As it turns out, the plan, which seemed perfect but neglected road riding and interval training in June, July, and August (oops), did prepare me well to crush steep climbs after 70 miles.  Unfortunately, it also zapped my legs of high-end speed and acceleration, meaning that I hit the bottom of the first climb at Leadville in about 100th place, topped out on that climb in about 50th, and spent the next 35 miles trying to chase wheels in a what felt like a frantic road race (which, as it turns out, I'm not particularly good at).

The field was not only strong but also incredibly DEEP (14 riders under 7:00 and 25 under 7:15), and my inability to make the right group--and even stay with the group I was in--throughout the first 40 miles was decisive indeed.

When we finally hit the climb to Columbine Mine at 40 miles, the race opened up to become more of a typical mountain bike race, with each competitor moving at his or her own pace up the climb to over 12,000'. "Thank goodness," said Max Taam, Travis Scheefer, and I to each other.  We all felt more comfortable when the road-style terrain had passed, and I was energized to be working up the climb in the company of friends.

Columbine went well, and I gained a number of places at high altitude and one more on the descent.  After the turnaround and descent, I again found myself in no-man's land across the flats back to Powerline, hammering out the miles and hoping to catch someone or be caught by a group.  A group of two did catch me, but only with a mile before the climb began.

While the long races in Europe taxed my pure speed early on, they did make me confident and strong late in the race, and I continued to pass riders up and down Powerline and St. Kevins.  Finishing strong is always a good feeling, and I came in with a good deal of momentum over the final 30 miles.  The race was strung out by that point, and I crossed the line with no one in sight, ahead or behind.
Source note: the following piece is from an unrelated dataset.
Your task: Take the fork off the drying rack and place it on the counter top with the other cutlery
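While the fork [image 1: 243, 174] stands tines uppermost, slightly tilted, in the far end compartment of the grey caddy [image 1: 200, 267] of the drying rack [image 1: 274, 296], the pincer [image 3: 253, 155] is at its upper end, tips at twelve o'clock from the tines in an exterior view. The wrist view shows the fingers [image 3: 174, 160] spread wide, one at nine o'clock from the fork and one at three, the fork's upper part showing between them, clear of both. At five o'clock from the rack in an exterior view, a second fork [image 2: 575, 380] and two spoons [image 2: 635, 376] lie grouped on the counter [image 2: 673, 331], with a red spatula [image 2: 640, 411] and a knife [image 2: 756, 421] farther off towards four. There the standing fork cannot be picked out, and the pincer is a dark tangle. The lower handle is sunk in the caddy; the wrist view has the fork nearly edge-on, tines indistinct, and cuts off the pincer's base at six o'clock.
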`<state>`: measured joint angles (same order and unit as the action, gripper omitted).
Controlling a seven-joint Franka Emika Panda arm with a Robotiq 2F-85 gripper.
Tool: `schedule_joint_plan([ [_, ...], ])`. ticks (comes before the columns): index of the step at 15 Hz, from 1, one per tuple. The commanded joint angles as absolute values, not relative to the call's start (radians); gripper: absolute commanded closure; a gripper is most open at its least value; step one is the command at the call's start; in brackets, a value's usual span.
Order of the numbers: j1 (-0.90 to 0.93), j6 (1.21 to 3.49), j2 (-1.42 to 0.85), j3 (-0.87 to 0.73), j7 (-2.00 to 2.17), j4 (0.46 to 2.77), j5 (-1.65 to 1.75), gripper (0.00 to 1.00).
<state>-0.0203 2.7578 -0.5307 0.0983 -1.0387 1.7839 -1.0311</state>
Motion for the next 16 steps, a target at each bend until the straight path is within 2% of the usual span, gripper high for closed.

26th place generally sounds like a low finish to me, but I am relatively happy with knocking off nearly 40 minutes from my 2007 finish (which was good enough for 12th place back then) for 7:15:43.  A top finish at Leadville, it seems, will require some real work on road racing skills, high end speed, and, just maybe, a few more years of riding experience.

The race has transitioned from an every man's race to something much different, and competing there requires a diverse skill set.  Congrats to a great field, and hats off to good friends Jay Henry (4th), Greg Krause (7th), and Gretchen Reeves (2nd woman; just a few minutes behind me ;-)

Never got to finish that bar I stuck in my shorts!
Thanks also to Amy, Wyatt, Dad, Cannon, and everyone else who helped out with bottles and food.  You guys were awesome!